Nothing but the lines from the one containing "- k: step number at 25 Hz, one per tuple" to the end of the material should be returned, each exactly as written.

..............................

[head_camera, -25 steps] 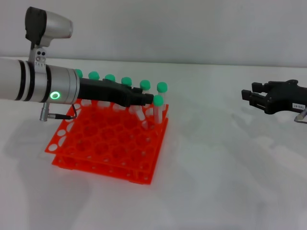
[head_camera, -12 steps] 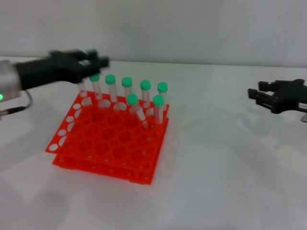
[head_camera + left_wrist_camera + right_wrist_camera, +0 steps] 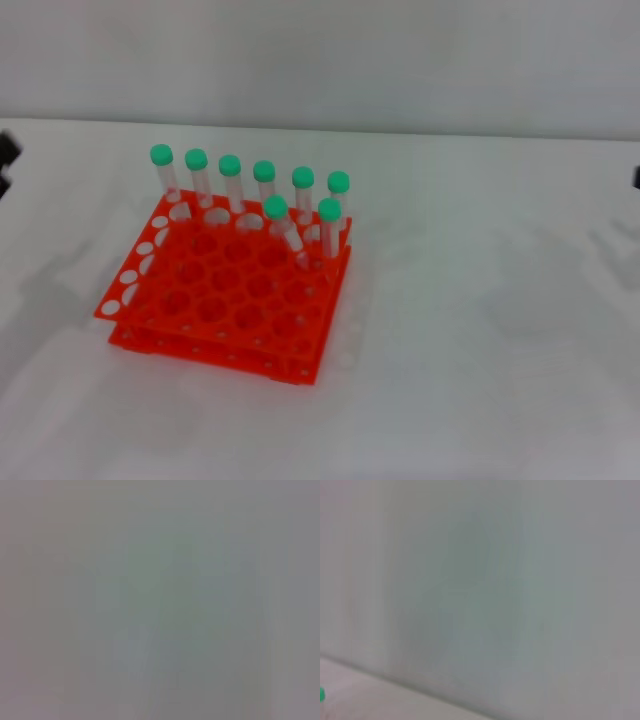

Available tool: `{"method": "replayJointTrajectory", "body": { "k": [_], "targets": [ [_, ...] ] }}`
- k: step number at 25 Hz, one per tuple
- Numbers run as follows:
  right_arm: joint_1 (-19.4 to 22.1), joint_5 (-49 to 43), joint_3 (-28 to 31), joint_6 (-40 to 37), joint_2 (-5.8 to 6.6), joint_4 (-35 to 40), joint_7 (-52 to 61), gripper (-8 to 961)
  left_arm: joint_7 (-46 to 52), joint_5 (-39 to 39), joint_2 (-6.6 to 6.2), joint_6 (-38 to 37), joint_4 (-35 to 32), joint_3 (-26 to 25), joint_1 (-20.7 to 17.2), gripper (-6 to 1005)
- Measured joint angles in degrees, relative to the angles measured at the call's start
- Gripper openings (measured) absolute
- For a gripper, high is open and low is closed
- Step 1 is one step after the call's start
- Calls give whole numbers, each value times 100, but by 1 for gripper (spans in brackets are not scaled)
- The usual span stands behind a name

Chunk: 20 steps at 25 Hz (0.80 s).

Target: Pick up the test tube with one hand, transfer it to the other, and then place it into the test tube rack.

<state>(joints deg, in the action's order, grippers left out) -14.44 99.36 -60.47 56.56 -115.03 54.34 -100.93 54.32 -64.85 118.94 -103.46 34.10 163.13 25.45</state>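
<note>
The test tube (image 3: 284, 229) leans in the test tube rack (image 3: 230, 290), well apart from both grippers at the head view's edges; finger state cannot be told.

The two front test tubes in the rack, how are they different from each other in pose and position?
The left front tube leans, its cap tipped toward the robot's left, while the right front tube stands nearly upright. The left front tube sits further in from the rack's edge, while the right front tube is beside the right edge of the orange rack. Both are clear with green caps and stand in front of the back row of six tubes.
</note>
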Motion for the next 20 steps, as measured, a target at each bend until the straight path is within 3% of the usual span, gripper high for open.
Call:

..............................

> **Exercise result**:
- k: step number at 25 Hz, one per tuple
- Numbers run as follows:
  right_arm: joint_1 (-19.4 to 22.1), joint_5 (-49 to 43), joint_3 (-28 to 31), joint_6 (-40 to 37), joint_2 (-5.8 to 6.6), joint_4 (-35 to 40), joint_7 (-52 to 61), gripper (-8 to 961)
  left_arm: joint_7 (-46 to 52), joint_5 (-39 to 39), joint_2 (-6.6 to 6.2), joint_6 (-38 to 37), joint_4 (-35 to 32), joint_3 (-26 to 25), joint_1 (-20.7 to 17.2), gripper (-6 to 1005)
- Measured joint angles in degrees, relative to the angles measured at the call's start
- Gripper openings (measured) absolute
- For a gripper, high is open and low is closed
- Step 1 is one step after the call's start
- Calls give whole numbers, each value times 100, but by 1 for gripper (spans in brackets are not scaled)
- The usual span stands behind a name

Chunk: 20 steps at 25 Hz (0.80 s).

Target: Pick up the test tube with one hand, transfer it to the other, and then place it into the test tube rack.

<state>(joints deg, in the action's order, grippers left out) -14.44 99.36 -60.47 56.56 -115.03 54.34 -100.93 54.32 -64.85 118.94 -103.46 34.10 163.13 25.45</state>
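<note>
The test tube (image 3: 284, 229) leans in the test tube rack (image 3: 230, 290), well apart from both grippers at the head view's edges; finger state cannot be told.

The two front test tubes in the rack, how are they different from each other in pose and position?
The left front tube leans, its cap tipped toward the robot's left, while the right front tube stands nearly upright. The left front tube sits further in from the rack's edge, while the right front tube is beside the right edge of the orange rack. Both are clear with green caps and stand in front of the back row of six tubes.
</note>
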Motion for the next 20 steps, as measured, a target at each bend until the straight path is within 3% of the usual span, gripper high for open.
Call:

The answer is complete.